- A report from the Department of Justice’s inspector general details how former FBI Director James Comey and agent Peter Strzok used personal Gmail accounts for FBI business.
- Both Comey and Strzok forwarded government materials to their personal accounts on multiple occasions in a way that was inconsistent with official DOJ protocol.
- The use of personal email accounts occurred while the bureau was investigating Hillary Clinton for her use of a private email sever.
Former FBI Director James Comey and agent Peter Strzok both used personal Gmail accounts to conduct FBI business on numerous occasions, according to an internal report released Thursday by the Department of Justice’s inspector general.
The 568-page report details findings of a DOJ internal investigation into the FBI’s conduct during its probe of Hillary Clinton’s use of a private email server while she was secretary of state.
Page 425 of the report details five known instances in which Comey forwarded things from his unclassified FBI email account to a personal Gmail address between November 2016 and March 2017.
He forwarded items including drafts of mid-year remarks to FBI employees, requests for information from the office of special counsel Robert Mueller, and drafts of his opening statement from his March 20, 2017 testimony before the House Intelligence Committee.
In an October 2016 speech at an FBI conference in San Diego, Comey said, “I have gotten emails from some employees about this, who said if I did what Hillary Clinton did I’d be in huge trouble. My response is you bet your ass you’d be in huge trouble. If you used a personal email, Gmail or if you [had] the capabilities to set up your own email domain, if you used an unclassified personal email system to do our business… you would be in huge trouble in the FBI.”
When asked about his use of a private email for bureau business by the DOJ’s investigators, Comey stated he did not use a personal email account or device for any classified or sensitive information, including grand jury information.
He said he only forwarded something when it constituted an “unclassified [document] that was going to be disseminated broadly, [such as a] public speech or public email to the whole organization.”

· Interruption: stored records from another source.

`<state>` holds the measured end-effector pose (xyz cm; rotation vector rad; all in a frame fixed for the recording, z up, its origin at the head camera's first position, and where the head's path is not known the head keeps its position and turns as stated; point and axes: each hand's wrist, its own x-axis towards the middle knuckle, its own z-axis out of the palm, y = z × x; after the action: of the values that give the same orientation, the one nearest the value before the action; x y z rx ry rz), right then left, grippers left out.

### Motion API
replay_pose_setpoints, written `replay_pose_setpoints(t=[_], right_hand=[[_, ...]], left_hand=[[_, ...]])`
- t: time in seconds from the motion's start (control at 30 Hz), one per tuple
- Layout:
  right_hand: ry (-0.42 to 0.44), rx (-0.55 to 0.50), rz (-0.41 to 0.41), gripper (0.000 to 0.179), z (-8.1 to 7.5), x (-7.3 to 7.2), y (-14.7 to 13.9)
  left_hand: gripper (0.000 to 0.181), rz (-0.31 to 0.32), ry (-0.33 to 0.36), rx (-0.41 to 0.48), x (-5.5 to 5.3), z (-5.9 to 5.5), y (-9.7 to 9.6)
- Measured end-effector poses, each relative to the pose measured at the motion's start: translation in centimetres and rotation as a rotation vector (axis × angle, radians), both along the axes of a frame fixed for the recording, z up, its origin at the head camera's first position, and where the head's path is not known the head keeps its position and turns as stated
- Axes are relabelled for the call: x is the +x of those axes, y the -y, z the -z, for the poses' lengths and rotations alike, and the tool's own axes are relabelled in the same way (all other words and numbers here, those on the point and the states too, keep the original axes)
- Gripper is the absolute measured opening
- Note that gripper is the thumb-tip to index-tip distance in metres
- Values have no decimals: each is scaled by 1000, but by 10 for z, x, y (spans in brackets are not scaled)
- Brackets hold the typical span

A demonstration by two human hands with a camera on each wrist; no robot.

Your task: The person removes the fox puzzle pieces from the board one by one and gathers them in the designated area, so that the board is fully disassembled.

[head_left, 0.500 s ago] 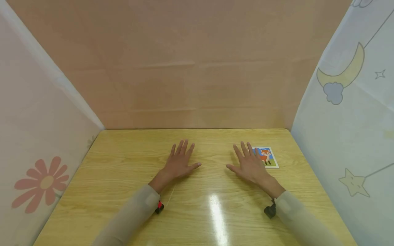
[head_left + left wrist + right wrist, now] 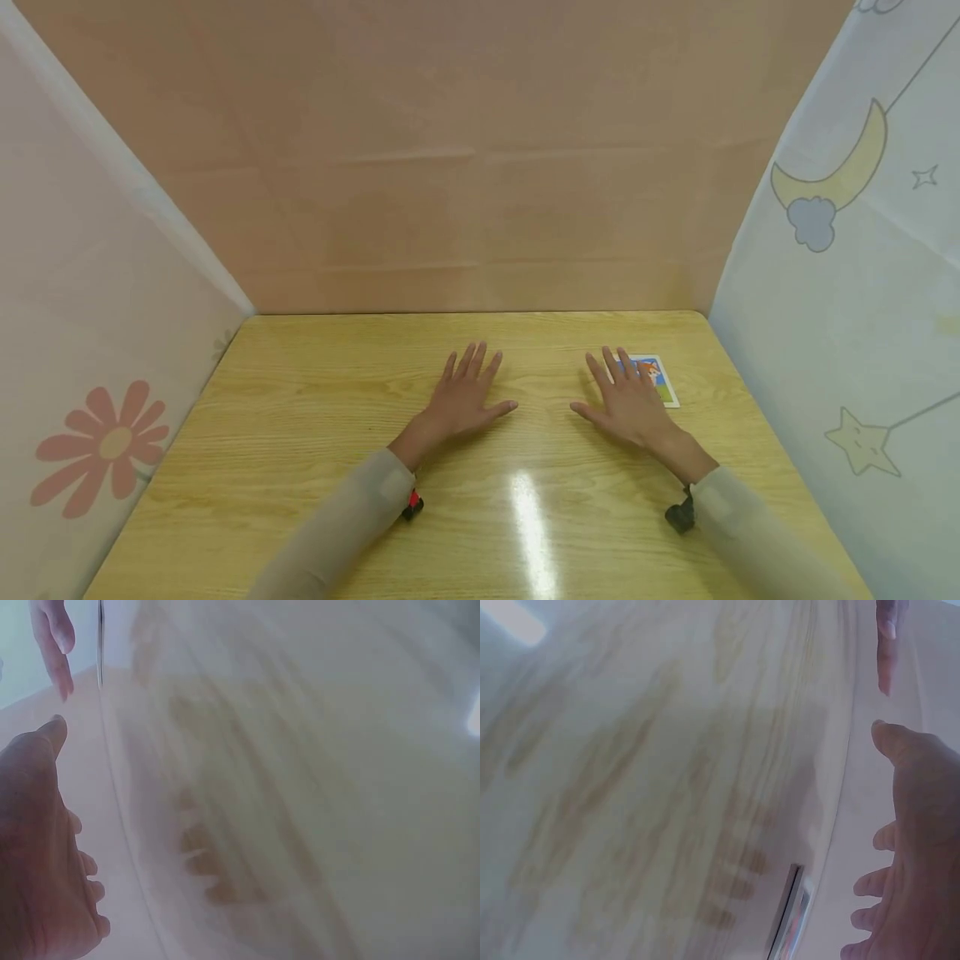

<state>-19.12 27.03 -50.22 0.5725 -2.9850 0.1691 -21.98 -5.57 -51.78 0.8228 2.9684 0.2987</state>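
My left hand (image 2: 459, 404) is held palm down over the middle of the wooden table (image 2: 315, 433), fingers straight and spread, holding nothing. To its right, my right hand (image 2: 633, 408) has the same pose, thumb toward the left hand. Its fingers overlap a square card (image 2: 663, 392) with a fox picture and white border, hiding the card's left part. From the right wrist, the card (image 2: 789, 919) lies flat on the glossy tabletop, while the right hand (image 2: 922, 840) is raised above it. The left wrist view has the left hand (image 2: 37, 840) also above the surface, its reflection beneath.
A plain tan backdrop (image 2: 480, 208) rises behind the table's far edge. Pale cloth walls stand at both sides, with a printed flower (image 2: 112, 446) on the left and a moon (image 2: 840, 171) on the right. Small dark devices (image 2: 681, 512) hang at both wrists.
Both hands have shifted a little to the right, fingers still spread. The right hand now covers more of the fox card, which has stayed in place.
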Motion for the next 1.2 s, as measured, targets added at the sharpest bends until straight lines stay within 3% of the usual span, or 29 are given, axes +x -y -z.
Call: replay_pose_setpoints(t=[0.3,0.87,1.2], right_hand=[[8,2,7,92,1,-2,-23],[56,-31,10,97,4,-7,-76],[126,-33,14,99,3,-10,-107]], left_hand=[[95,19,22,-17,0,-5,-25],[93,96,-12,-48,0,2,-71],[93,140,-15,-94,1,-9,-100]])
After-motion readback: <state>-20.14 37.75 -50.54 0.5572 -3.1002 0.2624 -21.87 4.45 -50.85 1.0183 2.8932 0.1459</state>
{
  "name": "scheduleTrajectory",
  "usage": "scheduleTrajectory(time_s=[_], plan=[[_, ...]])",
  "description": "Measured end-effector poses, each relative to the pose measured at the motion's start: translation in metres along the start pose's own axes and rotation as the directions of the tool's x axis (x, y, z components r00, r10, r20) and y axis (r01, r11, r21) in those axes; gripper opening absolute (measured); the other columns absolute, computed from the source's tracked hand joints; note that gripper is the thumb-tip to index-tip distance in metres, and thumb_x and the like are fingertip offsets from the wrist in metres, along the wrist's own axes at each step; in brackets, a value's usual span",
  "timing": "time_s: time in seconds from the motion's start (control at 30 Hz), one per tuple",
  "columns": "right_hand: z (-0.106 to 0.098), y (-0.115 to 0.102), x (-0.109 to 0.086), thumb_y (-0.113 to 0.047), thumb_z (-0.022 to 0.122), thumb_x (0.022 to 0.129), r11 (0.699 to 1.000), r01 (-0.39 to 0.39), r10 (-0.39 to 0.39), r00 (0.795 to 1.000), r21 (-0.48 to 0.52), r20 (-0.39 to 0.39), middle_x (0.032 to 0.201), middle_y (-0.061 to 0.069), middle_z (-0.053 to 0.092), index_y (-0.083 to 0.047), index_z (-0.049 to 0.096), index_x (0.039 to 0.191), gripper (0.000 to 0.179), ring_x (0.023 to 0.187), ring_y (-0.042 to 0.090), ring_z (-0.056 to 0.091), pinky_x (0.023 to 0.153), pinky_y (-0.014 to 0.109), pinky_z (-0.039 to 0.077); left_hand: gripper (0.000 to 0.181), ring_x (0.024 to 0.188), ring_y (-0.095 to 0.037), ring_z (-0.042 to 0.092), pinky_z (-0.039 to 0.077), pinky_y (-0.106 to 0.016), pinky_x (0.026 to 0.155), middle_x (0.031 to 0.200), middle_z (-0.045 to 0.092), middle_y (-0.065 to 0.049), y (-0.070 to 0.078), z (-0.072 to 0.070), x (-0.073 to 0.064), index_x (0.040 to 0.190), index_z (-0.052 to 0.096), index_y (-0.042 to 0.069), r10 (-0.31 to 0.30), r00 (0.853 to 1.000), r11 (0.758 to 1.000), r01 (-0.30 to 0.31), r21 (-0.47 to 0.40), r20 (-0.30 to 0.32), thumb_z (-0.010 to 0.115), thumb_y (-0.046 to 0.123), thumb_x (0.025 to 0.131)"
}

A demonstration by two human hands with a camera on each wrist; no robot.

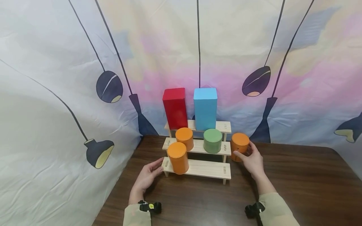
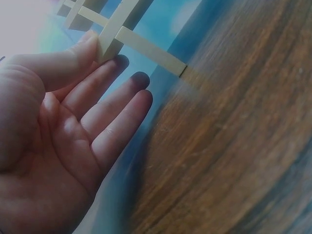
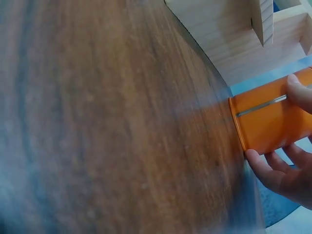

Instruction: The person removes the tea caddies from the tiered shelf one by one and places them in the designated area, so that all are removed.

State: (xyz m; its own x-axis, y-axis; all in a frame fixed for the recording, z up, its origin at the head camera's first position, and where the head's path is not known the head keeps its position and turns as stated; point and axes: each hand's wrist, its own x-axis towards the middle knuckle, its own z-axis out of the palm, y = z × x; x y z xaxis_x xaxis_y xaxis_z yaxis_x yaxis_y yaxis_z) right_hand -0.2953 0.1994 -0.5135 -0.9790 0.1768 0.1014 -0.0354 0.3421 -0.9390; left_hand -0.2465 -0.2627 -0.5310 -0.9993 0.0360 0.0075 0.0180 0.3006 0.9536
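A three-tier wooden shelf stand stands on the table. My left hand pinches the left end of its lowest step between thumb and forefinger; the other fingers are extended in the left wrist view. To the right of the stand, my right hand grips an upright orange tin, thumb on one side and fingers on the other. The tin shows a seam down its side in the right wrist view. Whether its base touches the table, I cannot tell.
On the top step are a tall red box and a tall light blue box. The middle step bears an orange tin and a green tin. Another orange tin stands on the lowest step's left. A printed cloth hangs behind the table.
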Motion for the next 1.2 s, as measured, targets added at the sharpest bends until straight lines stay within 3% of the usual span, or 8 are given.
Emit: scheduleTrajectory(time_s=[0.4, 0.67, 0.97, 1.2], plan=[[-0.001, -0.002, 0.0, -0.03, 0.082, 0.098, 1.0, 0.001, 0.0, 1.0, -0.014, 0.032, 0.166, 0.029, 0.038, -0.007, 0.016, 0.172, 0.101, 0.146, 0.048, 0.046, 0.116, 0.061, 0.045, 0.049, 0.144, -0.027, 0.054, 0.044, -0.049, 0.119, 0.155, 0.059, -0.009, 0.001, -0.001, 0.001, 0.153, 0.059, 0.007, -0.003, 1.0, 1.0, 0.003, -0.005, 0.0, 0.07, 0.011, 0.105], [-0.005, -0.002, -0.003, -0.016, 0.082, 0.096, 0.999, -0.02, 0.019, 0.999, 0.035, 0.036, 0.165, 0.03, 0.037, -0.008, 0.018, 0.172, 0.099, 0.15, 0.047, 0.04, 0.119, 0.06, 0.041, 0.049, 0.143, -0.028, 0.055, 0.043, -0.051, 0.12, 0.155, 0.059, -0.009, 0.002, 0.0, 0.001, 0.153, 0.06, 0.008, -0.008, 1.0, 1.0, 0.008, -0.011, -0.002, 0.07, 0.012, 0.105], [-0.018, -0.012, -0.026, -0.01, 0.083, 0.094, 0.988, -0.085, 0.089, 0.996, 0.127, -0.023, 0.17, 0.027, 0.029, -0.013, 0.017, 0.173, 0.103, 0.155, 0.047, 0.032, 0.121, 0.063, 0.037, 0.048, 0.142, -0.028, 0.056, 0.045, -0.051, 0.118, 0.154, 0.06, -0.01, 0.001, 0.001, -0.002, 0.152, 0.061, 0.008, -0.019, 1.0, 1.0, 0.019, -0.015, -0.007, 0.07, 0.013, 0.105], [-0.033, -0.032, -0.037, -0.019, 0.079, 0.1, 0.984, -0.061, 0.075, 0.994, 0.17, -0.077, 0.172, 0.02, 0.031, -0.017, 0.02, 0.173, 0.093, 0.156, 0.041, 0.032, 0.122, 0.061, 0.036, 0.05, 0.142, -0.028, 0.056, 0.045, -0.05, 0.118, 0.155, 0.059, -0.01, 0.001, 0.003, 0.001, 0.153, 0.059, 0.008, -0.021, 1.0, 1.0, 0.021, -0.015, -0.009, 0.07, 0.012, 0.105]])
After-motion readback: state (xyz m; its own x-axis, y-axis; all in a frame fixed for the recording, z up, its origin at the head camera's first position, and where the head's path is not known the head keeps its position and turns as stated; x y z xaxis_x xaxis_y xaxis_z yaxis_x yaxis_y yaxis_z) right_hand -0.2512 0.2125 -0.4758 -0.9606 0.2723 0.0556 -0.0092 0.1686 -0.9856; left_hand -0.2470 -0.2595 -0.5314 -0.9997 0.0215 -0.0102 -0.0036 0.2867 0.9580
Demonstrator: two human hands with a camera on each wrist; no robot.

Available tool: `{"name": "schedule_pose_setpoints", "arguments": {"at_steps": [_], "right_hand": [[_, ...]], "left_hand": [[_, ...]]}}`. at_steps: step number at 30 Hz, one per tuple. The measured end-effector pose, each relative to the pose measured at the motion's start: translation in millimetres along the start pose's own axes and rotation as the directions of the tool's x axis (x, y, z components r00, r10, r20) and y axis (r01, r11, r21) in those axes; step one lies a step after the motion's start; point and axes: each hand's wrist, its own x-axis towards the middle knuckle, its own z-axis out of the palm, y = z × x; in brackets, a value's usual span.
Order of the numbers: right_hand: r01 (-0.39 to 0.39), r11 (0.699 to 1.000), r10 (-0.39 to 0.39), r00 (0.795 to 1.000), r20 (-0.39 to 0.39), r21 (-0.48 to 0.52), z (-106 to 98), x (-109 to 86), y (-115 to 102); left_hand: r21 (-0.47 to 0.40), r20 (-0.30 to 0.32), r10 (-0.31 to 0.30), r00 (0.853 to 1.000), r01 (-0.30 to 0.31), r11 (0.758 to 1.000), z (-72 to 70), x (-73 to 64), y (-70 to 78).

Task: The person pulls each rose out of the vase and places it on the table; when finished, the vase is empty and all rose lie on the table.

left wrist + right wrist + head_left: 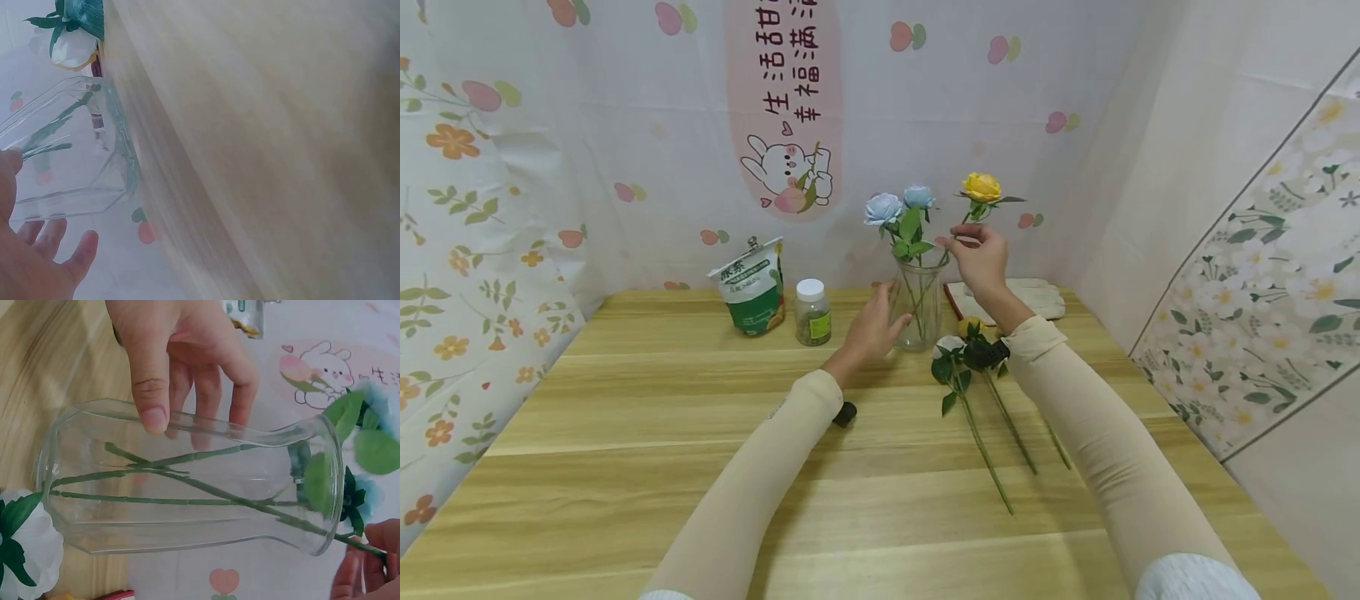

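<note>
Nearest to me, two cream sleeves (1097, 425) stretch forward over the striped wooden table (625, 467). Past the left one, toward the right side, loose flower stems lie on the boards, their cut ends pointing back this way; a white rose (948, 344) tops one of them, and a yellowish bloom (967, 327) sits just behind it, partly hidden by the right wrist. Further on, the left hand (871, 327) holds the clear glass vase (931, 321) by its side, thumb on one face and the other fingers spread apart round another. The vase stands upright, with two pale blue roses (883, 208) leaning in it. Above its rim, the right hand (981, 254) pinches the stem of a yellow rose (982, 187) between thumb and fingers; that stem slants down through the mouth into the glass, its bloom held up to the right. Left of the vase stand a white-lidded jar (813, 321) and a clipped green-and-white bag (754, 292). A pale, soft-looking thing (1037, 298) lies behind the right wrist, before the printed backdrop (625, 125).
</note>
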Motion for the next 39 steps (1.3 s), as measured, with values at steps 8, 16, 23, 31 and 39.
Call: {"name": "schedule_pose_setpoints", "arguments": {"at_steps": [8,16,23,31,39], "right_hand": [[0.055,0.995,-0.047,0.995,-0.085,0.087,-2.6,0.1,-3.1],[0.160,0.983,-0.149,0.982,-0.119,0.090,-5.8,-3.0,-6.1],[0.240,0.970,-0.237,0.968,-0.084,0.028,-5.6,-13.6,-12.3],[0.318,0.948,-0.315,0.945,-0.092,0.026,-9.2,-19.1,-18.3],[0.458,0.887,-0.445,0.883,-0.149,0.067,-12.9,-25.1,-32.6]], "left_hand": [[0.000,0.017,0.004,1.000,-0.004,1.000,3.0,-0.7,0.8],[-0.001,0.016,0.008,1.000,-0.008,1.000,3.1,0.7,2.4],[0.006,-0.002,0.015,1.000,-0.015,1.000,3.5,1.0,-0.9],[-0.007,-0.006,0.014,1.000,-0.014,1.000,4.6,-1.2,-4.1],[-0.007,-0.014,0.013,1.000,-0.013,1.000,4.2,-0.3,-4.2]]}}
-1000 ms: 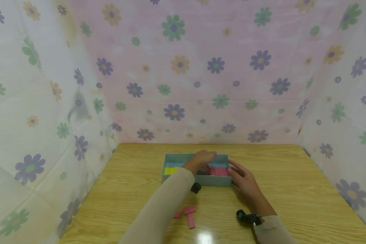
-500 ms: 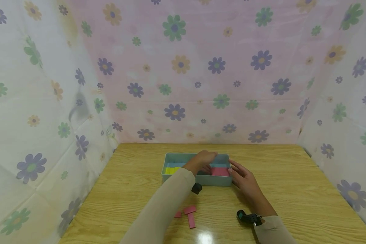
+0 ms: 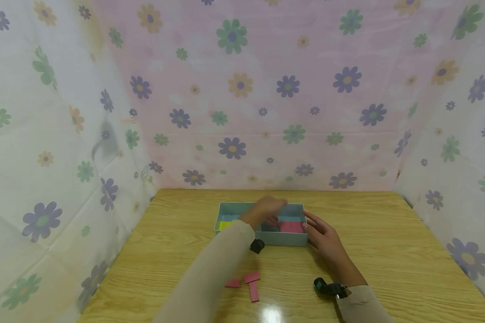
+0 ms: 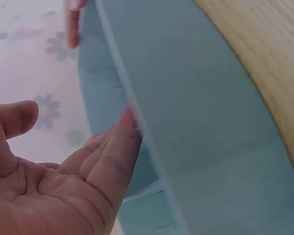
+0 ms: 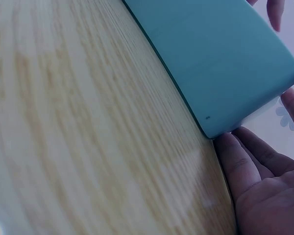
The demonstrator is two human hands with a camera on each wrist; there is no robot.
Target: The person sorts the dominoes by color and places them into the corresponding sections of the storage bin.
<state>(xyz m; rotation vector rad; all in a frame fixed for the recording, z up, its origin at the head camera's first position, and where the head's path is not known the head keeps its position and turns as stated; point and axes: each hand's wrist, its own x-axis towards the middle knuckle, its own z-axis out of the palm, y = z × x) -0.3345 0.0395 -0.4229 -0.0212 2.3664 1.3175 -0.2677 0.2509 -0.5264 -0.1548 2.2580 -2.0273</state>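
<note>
A long pale teal box [image 3: 287,240] stands on the wooden table, with yellow pieces [image 3: 226,225] at its left end and pink pieces [image 3: 292,227] at its right. My left hand [image 3: 264,211] reaches over the front wall into the middle of the box. In the left wrist view its fingers [image 4: 112,161] extend down inside the wall, the thumb stands apart, and nothing shows in its grasp. My right hand [image 3: 325,237] rests against the right end of the box. Its fairly straight fingers [image 5: 237,159] touch the lower corner in the right wrist view.
Loose pink pieces [image 3: 253,289] lie on the table in front of the box, some partly behind the left sleeve [image 3: 210,273]. A flower-patterned cloth [image 3: 266,98] encloses the back and sides of the table [image 3: 368,251].
My left hand has shifted slightly left and up inside the box, uncovering more of its middle. The pink pieces in the box now sit flush together. My right hand stays put.
</note>
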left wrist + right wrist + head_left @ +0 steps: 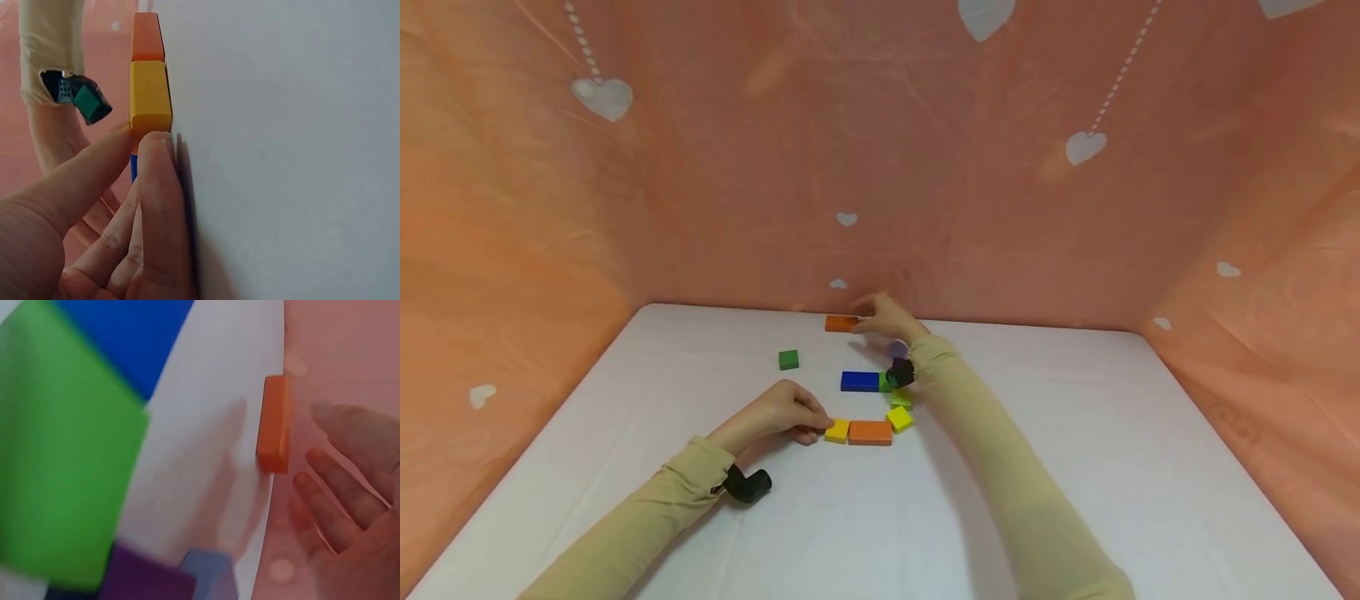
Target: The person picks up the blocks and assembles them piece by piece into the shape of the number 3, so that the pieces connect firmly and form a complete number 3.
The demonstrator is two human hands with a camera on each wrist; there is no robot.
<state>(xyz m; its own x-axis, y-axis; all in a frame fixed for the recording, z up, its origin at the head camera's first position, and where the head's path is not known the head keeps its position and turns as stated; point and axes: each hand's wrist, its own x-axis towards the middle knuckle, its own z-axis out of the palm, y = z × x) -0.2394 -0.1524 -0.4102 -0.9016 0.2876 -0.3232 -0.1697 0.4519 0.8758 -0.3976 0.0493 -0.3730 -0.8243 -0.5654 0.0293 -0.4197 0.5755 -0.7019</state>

The DOJ’s guidelines on email only allow for employees to utilize personal email accounts in “exigent,” or necessary, circumstances, and make sure the information transmitted is captured in official DOJ records.
The inspector general report concluded that due to the lack of “exigent circumstances” and the frequency with which Comey used his personal account, it violated the DOJ’s official policy guidelines.
The inspector general report additionally found that FBI agent Peter Strzok, who no longer works at the bureau, also used a private email address for government business multiple times.
In an instance the report calls “troubling,” Strzok forwarded from his FBI to his personal account an email about a warrant his team was seeking to obtain to search the laptop of Anthony Weiner, the former congressman and husband of Clinton aide Huma Abedin. The email reportedly included a draft of the search warrant affidavit which was under seal at the time.